Argentina isn't having any luck at all in the U.S. courts of late.
On June 17th, the Supreme Court upheld a discovery order, that will make life easier for holdout bondholder NML as it searches the world for attachable Argentine assets. The money quote is as follows: “The prospect that NML’s general request for information about Argentina’s worldwide assets may turn up information about property that Argentina regards as immune does not mean that NML cannot pursue discovery of it.”
Meanwhile, the court denied review of two other cases that went to the issue of interpreting the language of the issuing documents, the pari passu clause.
Here is coverage from the fine folks at SCOTUSblog.
The gist of it is that the New York district court, which has been working very hard to make it impossible for Argentina to distribute money with any assistance from US based financial institutions unless the holdout creditors share in those disbursements, has gotten its way. There appears no recourse left. The only way Argentina can continue its policy of freezing out the holdouts will be by doing so entirely outside the reach of the U.S.
The image above, by the way, is a clip art "vulture," simply because hedge funds that use the modus operandi of NML have often received the unflattering moniker, "vulture funds." Unflattering, though perhaps more for emotive than cognitive reasons: the science of ecology teaches us that scavengers are useful creatures.

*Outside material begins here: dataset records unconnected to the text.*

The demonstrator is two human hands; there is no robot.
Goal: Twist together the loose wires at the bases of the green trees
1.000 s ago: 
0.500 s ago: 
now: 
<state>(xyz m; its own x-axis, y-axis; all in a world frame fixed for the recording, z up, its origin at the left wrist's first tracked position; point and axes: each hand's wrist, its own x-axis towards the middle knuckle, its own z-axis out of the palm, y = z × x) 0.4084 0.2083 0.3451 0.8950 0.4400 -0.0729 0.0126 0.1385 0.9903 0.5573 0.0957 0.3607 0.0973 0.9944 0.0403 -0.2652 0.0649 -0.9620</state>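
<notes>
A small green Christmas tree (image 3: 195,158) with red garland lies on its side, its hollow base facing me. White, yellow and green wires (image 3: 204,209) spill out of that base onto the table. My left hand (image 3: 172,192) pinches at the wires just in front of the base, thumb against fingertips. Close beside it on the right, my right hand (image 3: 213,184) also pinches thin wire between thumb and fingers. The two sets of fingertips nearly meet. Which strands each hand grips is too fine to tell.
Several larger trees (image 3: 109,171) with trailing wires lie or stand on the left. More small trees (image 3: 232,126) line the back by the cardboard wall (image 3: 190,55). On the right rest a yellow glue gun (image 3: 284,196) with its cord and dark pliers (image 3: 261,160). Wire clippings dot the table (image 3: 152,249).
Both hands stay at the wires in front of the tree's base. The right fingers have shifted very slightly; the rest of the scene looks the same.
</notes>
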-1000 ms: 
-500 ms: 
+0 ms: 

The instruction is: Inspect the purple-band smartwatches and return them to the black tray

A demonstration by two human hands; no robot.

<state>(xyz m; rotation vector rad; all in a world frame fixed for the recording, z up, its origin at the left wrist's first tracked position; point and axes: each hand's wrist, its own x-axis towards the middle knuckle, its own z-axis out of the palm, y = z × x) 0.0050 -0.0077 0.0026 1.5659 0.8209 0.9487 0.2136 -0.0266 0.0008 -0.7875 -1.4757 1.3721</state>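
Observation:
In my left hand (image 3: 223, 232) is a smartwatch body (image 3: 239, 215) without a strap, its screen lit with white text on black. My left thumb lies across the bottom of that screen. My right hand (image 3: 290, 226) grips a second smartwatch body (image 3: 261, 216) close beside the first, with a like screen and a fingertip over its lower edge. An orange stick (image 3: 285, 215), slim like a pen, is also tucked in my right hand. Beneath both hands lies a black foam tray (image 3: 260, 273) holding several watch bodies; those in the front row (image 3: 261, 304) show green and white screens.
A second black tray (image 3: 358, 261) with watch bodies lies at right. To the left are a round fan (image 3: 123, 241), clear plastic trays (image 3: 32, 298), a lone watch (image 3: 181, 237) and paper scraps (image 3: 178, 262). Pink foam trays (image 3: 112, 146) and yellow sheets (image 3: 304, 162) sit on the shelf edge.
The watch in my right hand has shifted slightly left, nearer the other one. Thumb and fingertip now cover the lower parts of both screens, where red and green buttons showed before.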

At any rate, Argentina may be able to continue its present policy of freezing out the vultures by staying outside the U.S. in regard to its financial operations, but this would prove tricky, and if it is going to be accomplished without any delay in scheduled payments to the favored creditors (the “exchange bondholders”) it will require fast footwork indeed. And it will still expose Argentina’s assets in third countries to NML’s continuing search for whatever may be subject to seizure given the court orders already in its favor.
On the discovery issue, the one that received a full-dress opinion, it was Scalia who wrote for the majority – an impressive 7 to 1 majority – that included Kagan and Breyer, neither of whom is a reliable Scalia ally in the sort of case that produces ideological splits. [Elena Kagan is an Obama appointment, Stephen Breyer was a Clinton appointment.]
Sotomayor didn’t participate in the case, no one is exactly sure why. Ginsburg cast the dissenting vote and wrote a brief opinion saying, “Without proof of any kind that other nations broadly expose a foreign sovereign’s property to arrest, attachment or execution, a more modest assumption is in order.”
The fascinating question, to me, isn’t the impact of the outcome of this litigation on Argentina, but its impact more broadly.
The interpretation of the Second Circuit on that pari passu clause is now in effect the law of the land. No, a SCOTUS refusal to hear a case doesn’t set precedent, but the Second Circuit precedent stands, and the Second Circuit is the one that counts for financial institutions, certainly for the sort of financial institutions that routinely deal with sovereign nations.
If, as I’m given to understand, pari passu language is broadly used, that fact is about to change. We can be sure that further bonds from EM nations in particular will have different wording.
In the meantime, for all those bonds that have been issued pursuant to such language, has an orderly restructuring become virtually impossible?